■ TASK TO COMPLETE: Reproduce exactly the lines below from the one containing "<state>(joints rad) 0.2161" through the one containing "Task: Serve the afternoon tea", including both, and nothing else.

Records excerpted from a collection:
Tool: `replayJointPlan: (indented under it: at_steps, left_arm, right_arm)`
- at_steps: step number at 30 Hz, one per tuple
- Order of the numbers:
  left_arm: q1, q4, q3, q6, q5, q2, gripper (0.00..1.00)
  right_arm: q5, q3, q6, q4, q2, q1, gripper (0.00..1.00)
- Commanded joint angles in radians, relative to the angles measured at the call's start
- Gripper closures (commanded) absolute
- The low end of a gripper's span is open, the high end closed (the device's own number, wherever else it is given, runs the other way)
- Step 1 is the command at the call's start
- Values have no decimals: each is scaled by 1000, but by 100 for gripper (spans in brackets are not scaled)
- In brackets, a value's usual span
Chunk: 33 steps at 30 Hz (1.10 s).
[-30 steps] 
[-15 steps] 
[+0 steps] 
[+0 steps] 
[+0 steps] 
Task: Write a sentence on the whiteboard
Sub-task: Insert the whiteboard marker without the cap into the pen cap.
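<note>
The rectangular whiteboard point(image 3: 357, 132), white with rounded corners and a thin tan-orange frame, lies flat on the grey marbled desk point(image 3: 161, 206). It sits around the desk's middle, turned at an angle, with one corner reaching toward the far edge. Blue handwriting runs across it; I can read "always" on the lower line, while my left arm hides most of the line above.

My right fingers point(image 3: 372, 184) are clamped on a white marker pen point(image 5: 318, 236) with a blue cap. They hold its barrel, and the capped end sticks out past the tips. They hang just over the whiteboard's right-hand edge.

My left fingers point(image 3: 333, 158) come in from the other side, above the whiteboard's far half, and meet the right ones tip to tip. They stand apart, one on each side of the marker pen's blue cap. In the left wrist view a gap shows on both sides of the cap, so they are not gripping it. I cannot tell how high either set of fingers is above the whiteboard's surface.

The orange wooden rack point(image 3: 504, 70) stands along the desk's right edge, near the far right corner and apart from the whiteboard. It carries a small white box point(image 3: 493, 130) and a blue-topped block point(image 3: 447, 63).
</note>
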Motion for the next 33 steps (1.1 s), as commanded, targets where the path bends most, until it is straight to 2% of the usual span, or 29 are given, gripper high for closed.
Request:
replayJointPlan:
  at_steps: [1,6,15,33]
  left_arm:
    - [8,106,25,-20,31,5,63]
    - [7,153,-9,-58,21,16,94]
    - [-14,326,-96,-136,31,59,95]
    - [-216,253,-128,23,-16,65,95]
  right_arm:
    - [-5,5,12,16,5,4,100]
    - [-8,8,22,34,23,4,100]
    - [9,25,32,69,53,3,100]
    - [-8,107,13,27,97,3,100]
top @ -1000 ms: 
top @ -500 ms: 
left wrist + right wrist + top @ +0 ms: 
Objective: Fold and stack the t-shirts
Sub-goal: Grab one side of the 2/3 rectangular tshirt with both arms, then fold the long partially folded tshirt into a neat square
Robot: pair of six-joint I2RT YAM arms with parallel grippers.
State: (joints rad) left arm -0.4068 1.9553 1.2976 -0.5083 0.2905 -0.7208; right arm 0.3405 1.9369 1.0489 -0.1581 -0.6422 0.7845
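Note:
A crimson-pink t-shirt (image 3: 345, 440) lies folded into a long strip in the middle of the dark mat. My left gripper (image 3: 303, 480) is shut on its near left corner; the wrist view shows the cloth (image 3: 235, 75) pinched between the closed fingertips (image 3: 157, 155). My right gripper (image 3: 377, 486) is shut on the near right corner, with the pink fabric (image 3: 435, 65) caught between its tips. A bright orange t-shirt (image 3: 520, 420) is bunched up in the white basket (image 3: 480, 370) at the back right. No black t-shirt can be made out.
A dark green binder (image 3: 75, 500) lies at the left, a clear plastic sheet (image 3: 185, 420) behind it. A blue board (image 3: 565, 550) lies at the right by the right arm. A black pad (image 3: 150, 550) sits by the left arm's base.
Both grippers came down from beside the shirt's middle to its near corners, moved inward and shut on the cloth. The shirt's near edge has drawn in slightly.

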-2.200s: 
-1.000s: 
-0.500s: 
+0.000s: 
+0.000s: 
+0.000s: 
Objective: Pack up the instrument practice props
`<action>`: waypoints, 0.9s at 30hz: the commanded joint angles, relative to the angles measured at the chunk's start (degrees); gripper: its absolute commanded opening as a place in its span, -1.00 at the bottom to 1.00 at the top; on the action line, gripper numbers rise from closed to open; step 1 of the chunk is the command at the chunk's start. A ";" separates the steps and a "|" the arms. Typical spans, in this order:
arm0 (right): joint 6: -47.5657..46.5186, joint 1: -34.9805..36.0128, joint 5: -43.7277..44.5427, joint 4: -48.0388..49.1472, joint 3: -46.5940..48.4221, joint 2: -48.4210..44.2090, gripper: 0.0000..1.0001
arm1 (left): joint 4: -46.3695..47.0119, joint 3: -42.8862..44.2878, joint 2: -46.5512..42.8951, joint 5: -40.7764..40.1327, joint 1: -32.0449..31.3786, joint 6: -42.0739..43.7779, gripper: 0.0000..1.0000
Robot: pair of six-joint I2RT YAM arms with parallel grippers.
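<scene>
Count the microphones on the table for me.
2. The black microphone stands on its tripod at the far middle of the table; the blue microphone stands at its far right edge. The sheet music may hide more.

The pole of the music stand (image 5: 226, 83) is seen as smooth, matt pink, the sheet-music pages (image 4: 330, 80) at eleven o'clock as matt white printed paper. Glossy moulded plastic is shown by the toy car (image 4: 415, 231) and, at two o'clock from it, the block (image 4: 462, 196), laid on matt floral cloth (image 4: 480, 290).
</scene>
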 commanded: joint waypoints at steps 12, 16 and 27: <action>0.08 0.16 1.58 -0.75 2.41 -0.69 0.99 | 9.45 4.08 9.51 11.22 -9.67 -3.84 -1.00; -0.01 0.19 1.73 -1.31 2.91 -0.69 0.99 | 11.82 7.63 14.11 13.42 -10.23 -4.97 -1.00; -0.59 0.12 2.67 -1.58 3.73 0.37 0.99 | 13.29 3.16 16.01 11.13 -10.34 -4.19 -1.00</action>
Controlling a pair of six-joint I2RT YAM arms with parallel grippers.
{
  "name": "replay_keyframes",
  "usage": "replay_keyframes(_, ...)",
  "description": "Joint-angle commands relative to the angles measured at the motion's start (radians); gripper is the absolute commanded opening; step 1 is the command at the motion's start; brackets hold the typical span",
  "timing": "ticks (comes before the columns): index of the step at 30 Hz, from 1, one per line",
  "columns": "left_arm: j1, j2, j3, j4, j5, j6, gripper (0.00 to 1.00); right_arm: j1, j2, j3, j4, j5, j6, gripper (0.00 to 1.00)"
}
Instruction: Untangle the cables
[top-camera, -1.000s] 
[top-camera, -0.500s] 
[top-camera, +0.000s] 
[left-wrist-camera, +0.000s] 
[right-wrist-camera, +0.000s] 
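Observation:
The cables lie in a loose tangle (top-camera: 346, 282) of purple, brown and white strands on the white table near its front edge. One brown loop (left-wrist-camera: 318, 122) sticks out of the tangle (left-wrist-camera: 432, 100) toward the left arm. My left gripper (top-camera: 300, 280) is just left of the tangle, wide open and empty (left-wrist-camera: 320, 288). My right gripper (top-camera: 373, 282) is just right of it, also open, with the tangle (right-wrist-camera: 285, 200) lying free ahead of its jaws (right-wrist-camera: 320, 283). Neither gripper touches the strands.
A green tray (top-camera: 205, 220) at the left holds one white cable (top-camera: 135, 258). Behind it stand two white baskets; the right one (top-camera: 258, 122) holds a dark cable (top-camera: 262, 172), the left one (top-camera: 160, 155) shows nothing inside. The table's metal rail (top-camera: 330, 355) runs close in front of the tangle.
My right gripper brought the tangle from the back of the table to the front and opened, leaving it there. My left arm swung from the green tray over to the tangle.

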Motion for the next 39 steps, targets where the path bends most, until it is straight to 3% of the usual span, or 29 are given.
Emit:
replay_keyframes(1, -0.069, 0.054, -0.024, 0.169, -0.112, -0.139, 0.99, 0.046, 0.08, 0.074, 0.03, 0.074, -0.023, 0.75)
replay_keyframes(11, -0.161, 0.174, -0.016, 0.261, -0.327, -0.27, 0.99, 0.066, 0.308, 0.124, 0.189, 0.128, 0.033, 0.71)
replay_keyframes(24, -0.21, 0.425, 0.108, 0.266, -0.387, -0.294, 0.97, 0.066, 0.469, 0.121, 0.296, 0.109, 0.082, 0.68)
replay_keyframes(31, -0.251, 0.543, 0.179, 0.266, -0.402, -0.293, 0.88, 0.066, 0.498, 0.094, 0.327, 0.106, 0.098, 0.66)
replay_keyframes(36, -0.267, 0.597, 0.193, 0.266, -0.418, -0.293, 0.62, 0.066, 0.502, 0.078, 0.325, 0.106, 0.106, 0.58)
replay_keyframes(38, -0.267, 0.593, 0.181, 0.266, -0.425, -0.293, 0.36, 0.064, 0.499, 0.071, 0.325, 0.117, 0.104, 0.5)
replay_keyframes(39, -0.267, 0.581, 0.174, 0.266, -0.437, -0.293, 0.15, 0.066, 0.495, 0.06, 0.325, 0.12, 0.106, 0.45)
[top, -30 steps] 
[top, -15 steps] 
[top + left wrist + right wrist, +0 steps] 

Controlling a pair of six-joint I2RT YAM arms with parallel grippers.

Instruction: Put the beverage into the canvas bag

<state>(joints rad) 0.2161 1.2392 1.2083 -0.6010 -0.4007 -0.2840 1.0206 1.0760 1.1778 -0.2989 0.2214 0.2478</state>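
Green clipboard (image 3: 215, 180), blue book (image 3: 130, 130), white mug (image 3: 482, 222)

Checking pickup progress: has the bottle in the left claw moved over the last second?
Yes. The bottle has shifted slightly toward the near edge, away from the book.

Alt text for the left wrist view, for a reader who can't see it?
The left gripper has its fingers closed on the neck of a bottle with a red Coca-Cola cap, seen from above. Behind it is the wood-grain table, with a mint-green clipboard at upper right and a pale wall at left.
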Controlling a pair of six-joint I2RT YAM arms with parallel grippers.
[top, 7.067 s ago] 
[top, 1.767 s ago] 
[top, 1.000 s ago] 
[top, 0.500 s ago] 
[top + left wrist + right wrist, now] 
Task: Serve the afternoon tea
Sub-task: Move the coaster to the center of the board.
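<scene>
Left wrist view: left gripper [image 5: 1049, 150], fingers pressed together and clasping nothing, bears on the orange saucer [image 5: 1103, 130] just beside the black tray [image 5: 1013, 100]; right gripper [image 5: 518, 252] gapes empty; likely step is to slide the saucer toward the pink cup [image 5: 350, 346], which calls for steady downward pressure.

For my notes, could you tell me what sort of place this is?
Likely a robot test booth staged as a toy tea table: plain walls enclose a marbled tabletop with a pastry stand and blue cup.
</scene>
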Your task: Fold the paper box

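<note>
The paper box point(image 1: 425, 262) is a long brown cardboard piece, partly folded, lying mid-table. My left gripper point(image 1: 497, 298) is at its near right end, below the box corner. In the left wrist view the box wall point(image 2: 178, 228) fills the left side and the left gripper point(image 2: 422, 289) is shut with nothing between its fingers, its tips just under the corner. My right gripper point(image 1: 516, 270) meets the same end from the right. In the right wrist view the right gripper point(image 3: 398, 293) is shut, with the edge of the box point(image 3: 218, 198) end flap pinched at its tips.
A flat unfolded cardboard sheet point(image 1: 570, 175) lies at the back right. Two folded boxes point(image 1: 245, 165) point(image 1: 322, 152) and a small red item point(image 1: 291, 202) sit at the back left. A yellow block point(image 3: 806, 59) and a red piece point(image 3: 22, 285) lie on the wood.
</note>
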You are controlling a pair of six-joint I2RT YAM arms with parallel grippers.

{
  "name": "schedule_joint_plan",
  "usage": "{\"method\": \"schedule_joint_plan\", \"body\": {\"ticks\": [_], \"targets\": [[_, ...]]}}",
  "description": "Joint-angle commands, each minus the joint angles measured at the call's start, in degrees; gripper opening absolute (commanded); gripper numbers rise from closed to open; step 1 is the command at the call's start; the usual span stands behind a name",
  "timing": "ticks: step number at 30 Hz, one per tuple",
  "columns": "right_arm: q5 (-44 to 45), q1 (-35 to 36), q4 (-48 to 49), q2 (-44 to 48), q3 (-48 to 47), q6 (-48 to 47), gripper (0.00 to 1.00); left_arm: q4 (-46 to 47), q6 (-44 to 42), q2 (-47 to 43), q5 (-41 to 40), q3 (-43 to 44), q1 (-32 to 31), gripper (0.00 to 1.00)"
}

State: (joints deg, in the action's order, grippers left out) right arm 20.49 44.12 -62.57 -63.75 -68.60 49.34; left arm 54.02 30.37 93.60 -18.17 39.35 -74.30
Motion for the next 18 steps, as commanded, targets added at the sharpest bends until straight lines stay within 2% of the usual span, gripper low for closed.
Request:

■ ANSWER TO THIS EXERCISE:
<state>(joints rad) 0.2161 1.2392 1.2083 -0.6010 -0.4007 -0.2840 1.0206 1.0760 1.1778 -0.2989 0.2214 0.2478</state>
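Green clipboard (image 3: 215, 180), blue book (image 3: 130, 130), white mug (image 3: 482, 222)

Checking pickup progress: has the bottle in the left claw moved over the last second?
Yes. The bottle has shifted slightly toward the near edge, away from the book.

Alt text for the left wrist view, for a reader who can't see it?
The left gripper has its fingers closed on the neck of a bottle with a red Coca-Cola cap, seen from above. Behind it is the wood-grain table, with a mint-green clipboard at upper right and a pale wall at left.
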Controlling a pair of six-joint I2RT YAM arms with parallel grippers.
[top, 7.067 s ago] 
[top, 1.767 s ago] 
[top, 1.000 s ago] 
[top, 0.500 s ago] 
[top + left wrist + right wrist, now] 
Task: Serve the afternoon tea

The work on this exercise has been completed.